Anyway, after that we left, picked up D'Mari's dad form his work place and got a bite to eat at McDonalds, then we were off to the ball game. Well, her parents had bought us $1 tickets so, yeah, we had seats WAAAAAAAAY up. Which, was kind of cool, I didn't care about the game anyway. Well, D'Mari's parents said we didn't have to stay there, we could wander around the shopps and get what we wanted since D'Mari had money her Uncle gave her and all we have to do is keep the cellphone. Well we wandered around. It was pretty fun. of course we litterally kept going in circles and my feet were pretty tired, but not as tired as they WOULD be . . . if i didn't jump around all the time in my room. WELL, Hunter went to use the restroom and me and D'Mari were going to the kids play area thing, cause, ya know, we're little kids at heart. Well we walk in and this man stops us and says "You can't come in unless you have a parent with you" Haha...we need a parent with us? US? This guy won't let us in the little kids area unless we have a parent?

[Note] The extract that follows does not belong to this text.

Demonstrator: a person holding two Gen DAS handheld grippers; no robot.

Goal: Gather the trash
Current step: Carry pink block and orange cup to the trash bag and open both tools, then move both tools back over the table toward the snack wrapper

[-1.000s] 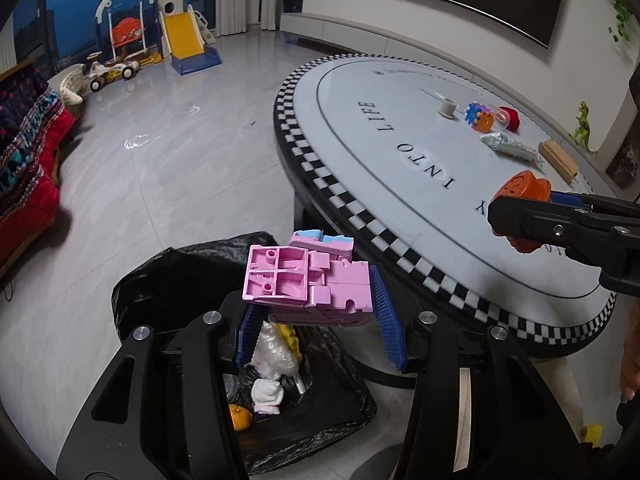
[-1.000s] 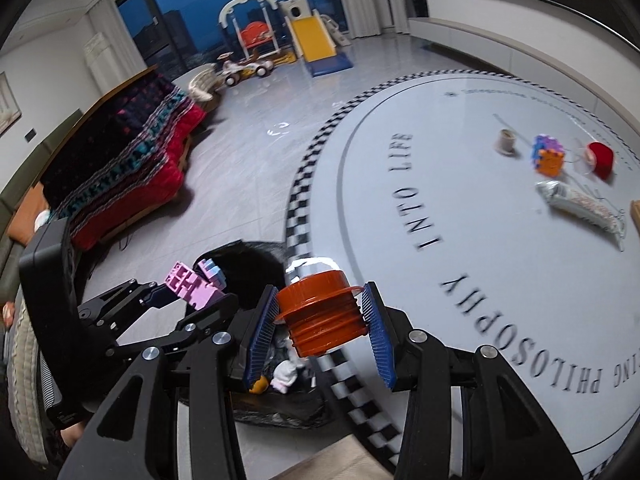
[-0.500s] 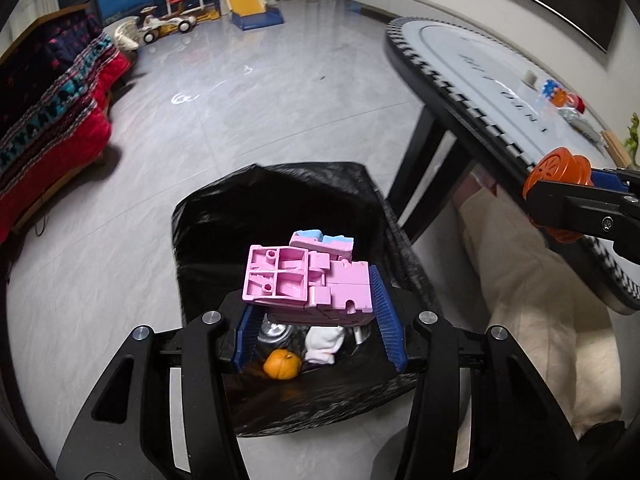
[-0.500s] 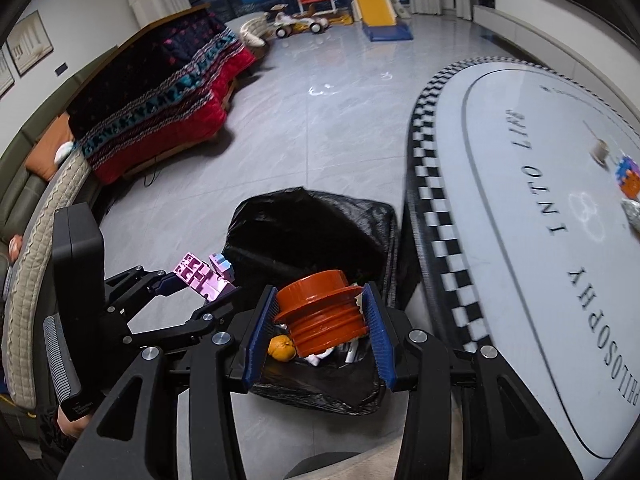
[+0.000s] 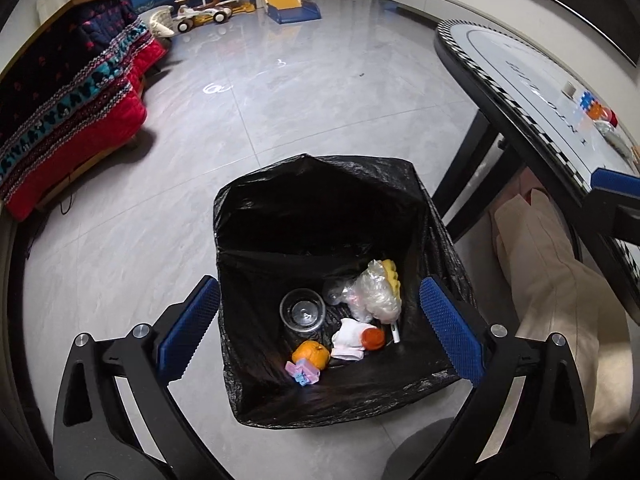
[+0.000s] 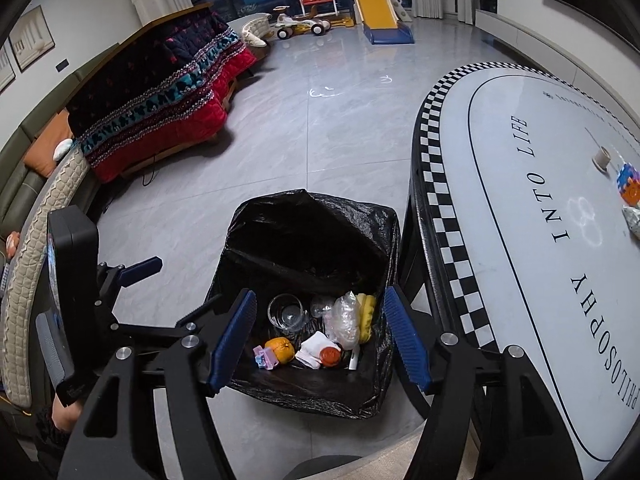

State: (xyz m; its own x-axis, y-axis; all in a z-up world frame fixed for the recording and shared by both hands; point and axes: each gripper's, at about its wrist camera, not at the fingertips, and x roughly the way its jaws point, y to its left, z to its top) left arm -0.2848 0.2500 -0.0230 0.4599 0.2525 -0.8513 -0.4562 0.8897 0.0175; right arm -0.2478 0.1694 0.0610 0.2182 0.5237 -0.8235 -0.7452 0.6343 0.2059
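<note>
Left gripper [image 5: 320, 324] and right gripper [image 6: 320, 338]: jaws spread, empty. Below both, black trash bag [image 5: 320, 216] contains pink toy block [image 5: 303, 372] and orange cap [image 5: 373, 338].

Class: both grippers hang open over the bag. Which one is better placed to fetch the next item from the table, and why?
Probably the right gripper: the table lies directly beside it, while the left gripper sits farther away.

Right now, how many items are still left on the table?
4 visible on the table: a small spool, a colourful block toy, a foil wrapper, a red item. More may lie beyond view.
</note>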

Geez. and of course the sign said when we got out "ages 6-14" and D'MAri goes "Ha! I can go in but you guys can't!" D'Mari being 14, me being 15 and Hunter being 16.
Then later, DD was drolling over some little child and such and she was all

D'Mari: "I wanna keep him!"

Hunter: "Stop mollesting the children, DD"

DD: "I'm nooooooot"

Hunter: "Sure you are"

D'Mari: *whiiiiine* "I wanna be his mommy"

Me: "DD, you can't have babies 'til you're 13!"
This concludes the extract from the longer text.